期せずしてヘビイチゴとヤブヘビイチゴがそろったので、二つを比べっこ。


(写真1、2)まず、植物の大きさが全然違う。ヤブヘビイチゴが大きい!!。葉を比べるとヤブヘビイチゴはヘビイチゴの4〜5倍くらいあるんじゃないかな。次に葉の色。ヘビイチゴは黄緑色だけど、ヤブヘビイチゴは深い緑色。じつは「葉の色なんて環境ですぐ変わる」と思っていました。でも、このヘビイチゴとヤブヘビイチゴは同じ場所に混じって生えてた。となると、環境の違いはあまりない訳で・・・ここまで違うとは!!

(写真3、4)実(正確にはふくれた花床)のおおきさもずいぶん違う。あと色が違う気がする。この色の違いは花床の色のちがいみたい。ヘビイチゴの花床にくらべヤブヘビイチゴの花床は赤みが強い。

(写真5、6)本当の果実(痩果)を見るとはっきりとした違いが。果実の表面が、ヘビイチゴはなんだかゴツゴツしてしわがあるみたいだけど、ヤブヘビイチゴはツルンッとしています。この違いははっきりしてる!!虫眼鏡かルーペがあれば確実に見分けられそう。

ヤブヘビイチゴ




Duchesnea indica (Andrews) Focke

小さな山の道ばたで見つけました。
最初は「えらいでかいヘビイチゴだな」と思ったけど、よくよく見たらヘビイチゴとはちとちがう。

(写真1)ヘビイチゴと違い、えらく元気のいい葉です。基本的な体の作りはヘビイチゴと同じで茎が地面をはい、その所々の節から根と葉を出して根付いています。

(写真2)実も立派で、色鮮やかな気がします。

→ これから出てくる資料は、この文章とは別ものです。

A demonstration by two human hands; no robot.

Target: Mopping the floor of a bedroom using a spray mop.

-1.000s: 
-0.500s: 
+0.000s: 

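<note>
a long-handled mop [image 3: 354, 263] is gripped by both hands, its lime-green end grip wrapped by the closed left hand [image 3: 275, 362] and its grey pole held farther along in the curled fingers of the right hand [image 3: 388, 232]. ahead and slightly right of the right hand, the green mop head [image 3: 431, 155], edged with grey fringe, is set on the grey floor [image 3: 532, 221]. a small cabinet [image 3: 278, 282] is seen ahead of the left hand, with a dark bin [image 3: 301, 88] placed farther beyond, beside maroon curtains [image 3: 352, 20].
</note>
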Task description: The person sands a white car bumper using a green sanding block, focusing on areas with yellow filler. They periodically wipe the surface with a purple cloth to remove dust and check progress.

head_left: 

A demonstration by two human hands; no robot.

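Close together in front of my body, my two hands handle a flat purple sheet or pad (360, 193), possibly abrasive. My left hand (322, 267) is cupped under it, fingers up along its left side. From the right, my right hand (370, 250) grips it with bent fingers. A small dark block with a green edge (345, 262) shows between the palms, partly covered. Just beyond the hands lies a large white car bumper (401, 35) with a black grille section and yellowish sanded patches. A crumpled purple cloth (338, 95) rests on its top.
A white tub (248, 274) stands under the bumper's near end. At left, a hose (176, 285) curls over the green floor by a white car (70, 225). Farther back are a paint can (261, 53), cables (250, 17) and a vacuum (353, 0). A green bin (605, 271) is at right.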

これもヘビイチゴと同様、ツブツブが本当の実(果実)で、大きな丸い部分は花がついていた土台である花床がふくれたものです。

(写真3)果実はこれといって柔らかい部分がある訳ではない痩果で、表面は滑らかです。

実は初めて見ました。いや、覚えていないだけかもしれませんが・・・。

ヘビイチゴ



Duchesnea chrysantha (Zoll. et Moritzi) Miq.

 公園や空き地、庭に生えていて、誰でも目にしたことがある植物じゃないかな。その実をヘビが食べるとか、食べないとか。とりたてて毒がある訳でなし、食べてうまい訳でなし、だそうだ。そう聞くとあえて食べる気もせず、試していない。

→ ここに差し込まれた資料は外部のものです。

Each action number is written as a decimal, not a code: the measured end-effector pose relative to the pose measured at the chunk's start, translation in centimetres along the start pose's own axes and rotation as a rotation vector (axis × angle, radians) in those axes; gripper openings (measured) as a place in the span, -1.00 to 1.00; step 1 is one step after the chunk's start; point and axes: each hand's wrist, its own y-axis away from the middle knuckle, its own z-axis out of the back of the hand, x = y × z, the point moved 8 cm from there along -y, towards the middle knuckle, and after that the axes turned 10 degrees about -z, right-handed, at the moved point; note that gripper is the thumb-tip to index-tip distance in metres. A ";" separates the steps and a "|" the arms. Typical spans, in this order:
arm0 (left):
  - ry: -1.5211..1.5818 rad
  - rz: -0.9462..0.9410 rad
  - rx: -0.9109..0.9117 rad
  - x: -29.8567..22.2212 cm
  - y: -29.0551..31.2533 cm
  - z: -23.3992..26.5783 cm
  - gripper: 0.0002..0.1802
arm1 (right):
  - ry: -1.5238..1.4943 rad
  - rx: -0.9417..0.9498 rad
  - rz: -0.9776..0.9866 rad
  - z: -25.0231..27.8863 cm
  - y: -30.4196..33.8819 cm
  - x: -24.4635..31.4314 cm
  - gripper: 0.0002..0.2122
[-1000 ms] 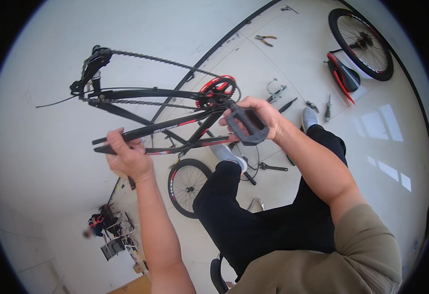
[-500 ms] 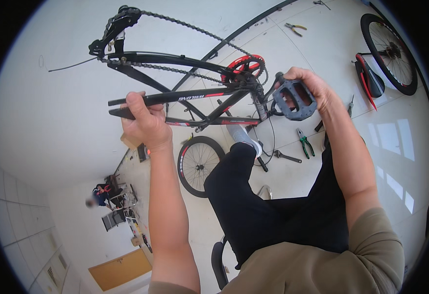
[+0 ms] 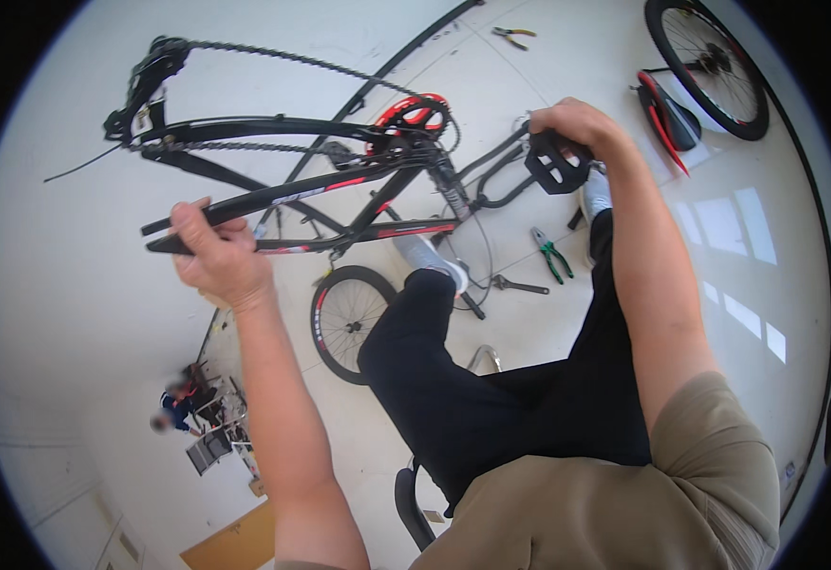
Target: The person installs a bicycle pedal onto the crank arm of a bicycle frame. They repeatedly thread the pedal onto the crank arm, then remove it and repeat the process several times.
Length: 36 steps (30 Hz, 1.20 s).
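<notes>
A black bicycle frame (image 3: 226,126) with red accents stretches across the upper left, its chain (image 3: 283,61) running to a red chainring (image 3: 408,122). Near its left end, my left hand (image 3: 218,255) is closed around tapered black tubes of the frame. My right hand (image 3: 575,125) grips a black platform pedal (image 3: 556,163) from above, to the right of the chainring. Bent black tubing lies between the pedal and the frame; I cannot tell how the pedal joins it. Parts of my right fingers are hidden behind the pedal.
On the pale floor lie green-handled pliers (image 3: 551,255), an adjustable wrench (image 3: 520,285) and yellow-handled pliers (image 3: 513,38). One wheel (image 3: 352,323) is beside my knee, another (image 3: 715,62) at the upper right near a red-and-black saddle (image 3: 674,123). People (image 3: 188,404) are farther off at lower left.
The frame and both hands sit farther left in the view, and the floor items have shifted left too. The pedal has turned and shows a darker face. Both hands keep their hold.
</notes>
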 end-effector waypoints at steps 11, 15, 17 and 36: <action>-0.008 -0.024 0.040 -0.7 0.1 -0.9 -0.37 | 0.457 -0.256 -0.147 -1.5 -1.3 -1.2 -0.72; -0.001 -0.031 0.044 -0.7 0.0 -0.9 -0.36 | 0.268 -0.214 -0.047 -0.5 -1.4 -1.0 -0.75; 0.001 -0.034 0.047 -0.7 0.1 -0.9 -0.36 | 0.093 -0.127 -0.016 0.0 -0.2 -0.5 -0.76; 0.002 0.030 0.003 0.3 0.1 -0.2 -0.42 | -0.736 0.799 0.270 -9.1 6.6 4.8 -0.56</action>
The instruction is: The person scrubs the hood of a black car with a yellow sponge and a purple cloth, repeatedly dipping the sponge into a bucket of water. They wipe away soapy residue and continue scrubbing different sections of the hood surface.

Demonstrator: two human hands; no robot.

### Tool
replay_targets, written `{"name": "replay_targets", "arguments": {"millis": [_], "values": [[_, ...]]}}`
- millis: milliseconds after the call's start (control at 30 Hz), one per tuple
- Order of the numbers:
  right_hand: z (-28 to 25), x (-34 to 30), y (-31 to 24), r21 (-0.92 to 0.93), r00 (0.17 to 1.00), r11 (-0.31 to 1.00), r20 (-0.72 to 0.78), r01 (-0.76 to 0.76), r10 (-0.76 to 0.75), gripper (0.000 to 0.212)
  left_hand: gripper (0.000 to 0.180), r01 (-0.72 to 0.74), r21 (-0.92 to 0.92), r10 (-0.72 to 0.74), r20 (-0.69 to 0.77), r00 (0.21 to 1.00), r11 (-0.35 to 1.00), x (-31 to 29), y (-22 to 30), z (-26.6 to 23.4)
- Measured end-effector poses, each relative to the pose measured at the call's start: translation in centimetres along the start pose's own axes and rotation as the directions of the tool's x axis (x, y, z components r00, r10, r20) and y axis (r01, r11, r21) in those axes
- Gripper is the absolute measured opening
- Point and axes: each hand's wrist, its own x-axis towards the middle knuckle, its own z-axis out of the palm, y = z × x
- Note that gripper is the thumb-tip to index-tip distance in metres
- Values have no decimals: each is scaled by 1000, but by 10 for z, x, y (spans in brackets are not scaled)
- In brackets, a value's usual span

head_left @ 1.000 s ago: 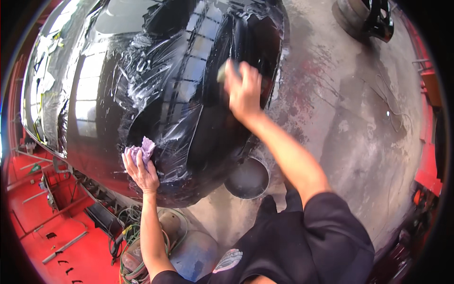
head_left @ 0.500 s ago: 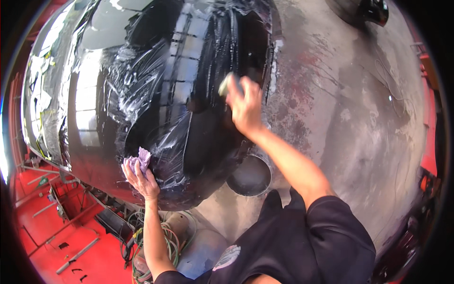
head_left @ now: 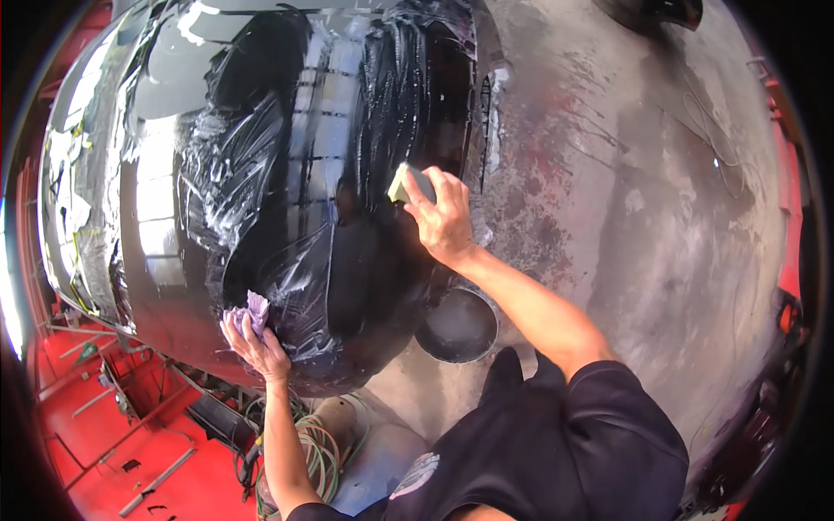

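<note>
A glossy black car body panel [head_left: 373, 269] curves across the left and middle, streaked with whitish wet film. At its near left part, my left hand [head_left: 259, 349] rests with fingers closed round a crumpled purple cloth [head_left: 255, 309] against the surface. Farther up and to the right, my right hand [head_left: 447, 219] grips a small block-shaped sponge [head_left: 398, 187], pale yellow-green at the visible end with a grey side. The sponge is at the panel near its right edge; its underside is hidden.
A round dark bucket [head_left: 460, 359] stands on the floor below the panel's near right edge. Coiled hoses [head_left: 328, 456] and a cylinder [head_left: 337, 417] sit at the lower left, beside a red area with metal bars [head_left: 156, 482]. Stained concrete floor [head_left: 643, 286] extends right, with a thin cable [head_left: 724, 169].
My right hand and the sponge have shifted slightly left and nearer along the panel. My left hand with the cloth sits slightly lower in the view, which has itself moved a little.
</note>
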Motion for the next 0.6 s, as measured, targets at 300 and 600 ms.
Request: {"name": "replay_targets", "arguments": {"millis": [300,600], "values": [[4,175,143,-259,934,927,-301,-273,191,56,56,-5,-38,5,-3,1000,999,0,0,16],[-2,123,155,-209,942,957,-308,-204,133,62,57,-10,-56,8,-24,1000,998,3,1,13]]}}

(写真1)茎は細くて地面をはっていて、所々から根と葉を出し地面にしがみついています。この状態になると、茎が切れたり枯れたりしても先の部分は枯れず、仲間を増やせるというわけ。がんばるなぁ。葉は小さな葉が三枚集まって一枚の葉を形作っている。黄色い花が咲くけど、ざんねんながら写真を撮れなかった。

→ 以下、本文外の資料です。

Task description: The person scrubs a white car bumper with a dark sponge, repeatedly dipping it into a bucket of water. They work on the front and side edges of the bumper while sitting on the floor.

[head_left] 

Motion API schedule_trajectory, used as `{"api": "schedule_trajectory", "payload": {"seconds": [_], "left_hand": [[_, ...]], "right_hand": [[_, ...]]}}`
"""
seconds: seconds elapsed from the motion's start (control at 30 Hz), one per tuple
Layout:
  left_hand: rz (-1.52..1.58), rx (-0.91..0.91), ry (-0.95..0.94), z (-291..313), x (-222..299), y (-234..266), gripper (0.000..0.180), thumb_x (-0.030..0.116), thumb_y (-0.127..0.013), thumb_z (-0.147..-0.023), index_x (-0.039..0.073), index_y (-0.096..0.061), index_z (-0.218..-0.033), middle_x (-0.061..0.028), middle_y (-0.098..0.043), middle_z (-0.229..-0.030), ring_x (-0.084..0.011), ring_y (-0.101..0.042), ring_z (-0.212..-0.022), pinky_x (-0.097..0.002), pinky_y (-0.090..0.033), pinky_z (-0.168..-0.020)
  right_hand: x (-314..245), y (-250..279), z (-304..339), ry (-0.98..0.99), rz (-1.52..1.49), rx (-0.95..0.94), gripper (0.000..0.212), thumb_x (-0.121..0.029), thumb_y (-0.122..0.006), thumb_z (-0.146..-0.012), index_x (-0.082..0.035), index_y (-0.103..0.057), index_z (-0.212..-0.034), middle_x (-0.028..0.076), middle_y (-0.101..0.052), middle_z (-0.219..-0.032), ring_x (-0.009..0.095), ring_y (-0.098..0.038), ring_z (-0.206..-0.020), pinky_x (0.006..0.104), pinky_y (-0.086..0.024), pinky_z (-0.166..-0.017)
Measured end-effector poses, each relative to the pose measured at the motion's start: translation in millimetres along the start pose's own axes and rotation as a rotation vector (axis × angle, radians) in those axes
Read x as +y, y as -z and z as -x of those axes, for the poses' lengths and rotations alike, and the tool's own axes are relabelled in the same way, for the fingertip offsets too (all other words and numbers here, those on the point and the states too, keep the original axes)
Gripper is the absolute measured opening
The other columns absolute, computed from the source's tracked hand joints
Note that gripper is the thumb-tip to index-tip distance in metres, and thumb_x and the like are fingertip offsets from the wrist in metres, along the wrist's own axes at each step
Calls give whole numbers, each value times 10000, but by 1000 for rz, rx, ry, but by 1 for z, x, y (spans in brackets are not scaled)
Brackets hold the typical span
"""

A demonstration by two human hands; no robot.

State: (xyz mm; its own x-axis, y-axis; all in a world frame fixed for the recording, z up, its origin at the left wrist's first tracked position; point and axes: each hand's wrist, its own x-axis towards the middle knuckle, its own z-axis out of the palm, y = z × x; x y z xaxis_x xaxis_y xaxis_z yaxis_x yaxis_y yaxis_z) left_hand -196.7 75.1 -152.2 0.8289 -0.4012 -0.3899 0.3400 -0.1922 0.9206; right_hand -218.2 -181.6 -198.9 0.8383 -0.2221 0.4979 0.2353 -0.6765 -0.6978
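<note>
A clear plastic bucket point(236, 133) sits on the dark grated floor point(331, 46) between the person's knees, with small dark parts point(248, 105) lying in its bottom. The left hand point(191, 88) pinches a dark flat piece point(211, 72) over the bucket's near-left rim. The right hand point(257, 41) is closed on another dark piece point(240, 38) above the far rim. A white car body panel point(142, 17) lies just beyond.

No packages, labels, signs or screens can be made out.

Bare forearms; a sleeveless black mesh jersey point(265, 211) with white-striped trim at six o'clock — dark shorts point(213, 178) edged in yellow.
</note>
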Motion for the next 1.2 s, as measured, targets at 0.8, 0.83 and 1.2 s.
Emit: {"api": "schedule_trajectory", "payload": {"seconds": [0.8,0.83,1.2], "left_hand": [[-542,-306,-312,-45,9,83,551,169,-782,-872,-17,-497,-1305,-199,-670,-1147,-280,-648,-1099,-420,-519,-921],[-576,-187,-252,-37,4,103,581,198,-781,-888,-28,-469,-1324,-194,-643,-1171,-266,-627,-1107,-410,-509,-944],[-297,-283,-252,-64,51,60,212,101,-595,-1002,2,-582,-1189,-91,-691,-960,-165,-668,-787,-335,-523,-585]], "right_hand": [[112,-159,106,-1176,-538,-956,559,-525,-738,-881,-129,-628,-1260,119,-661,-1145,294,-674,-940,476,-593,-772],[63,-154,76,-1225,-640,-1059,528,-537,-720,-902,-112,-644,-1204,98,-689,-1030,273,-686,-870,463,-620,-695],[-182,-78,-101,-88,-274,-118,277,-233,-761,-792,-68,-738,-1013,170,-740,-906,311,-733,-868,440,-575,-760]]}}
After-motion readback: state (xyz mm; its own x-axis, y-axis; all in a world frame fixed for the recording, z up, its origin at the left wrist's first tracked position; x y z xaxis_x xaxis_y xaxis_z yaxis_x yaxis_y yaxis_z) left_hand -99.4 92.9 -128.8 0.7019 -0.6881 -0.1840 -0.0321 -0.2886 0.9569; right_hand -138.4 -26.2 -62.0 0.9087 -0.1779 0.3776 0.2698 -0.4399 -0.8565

(写真2)丸い大きなのが一つの実に見えるけど、実は違うそうな。小さなつぶつぶが一つ一つの実(果実)で、柔らかい部分はなくほとんど種子ばっかりの状態なのでこれを痩果(そうか)と呼びます。「痩(や)せた実」とはよう言うなあ。丸い大きい部分は花がくっついていた花床と呼ばれる部分がふくれたもの。

(写真3)痩果をよ〜くみてみると表面はゴツゴツ、ツブツブ。

身近すぎてあまり見ていなかった。はじめてマジマジ見たかも。

2009年5月8日金曜日

ムサシアブミ


Arisaema ringens (Thunb.) Schott

お〜きくいうと里芋とかコンニャク芋のなかまです。野山で蛇が鎌首をもたげたような花(写真の右下のような花ね)を見かけたら、だいたいこの仲間と考えていいのではなかろうか。この、蛇の鎌首みたいなのは花を包む葉のようなもので仏炎苞といいます。仏様の後ろにあるもの(後光というのでしょうか)にちなんだ名前らしいのですが、ムサシアブミの仏炎苞はあまり神々しくないですね・・・(ちょっとこわいカモ)

ムサシアブミの葉は三つ葉みたいな形です。が、大きくて分厚くて固そうでまずそう。実際、この植物を食べるとは聞いたことないので、多分食べれないのだろう・・・

テンナンショウ属の仲間は、体の大きさで花のオス・メスがきまり、小さいときは雄花だけをつけて、大きくなると雌花をつける様になるときいたことがあります。そのことを思い出して、「しまった、仏炎苞を開いてみればよかった」と反省しきり。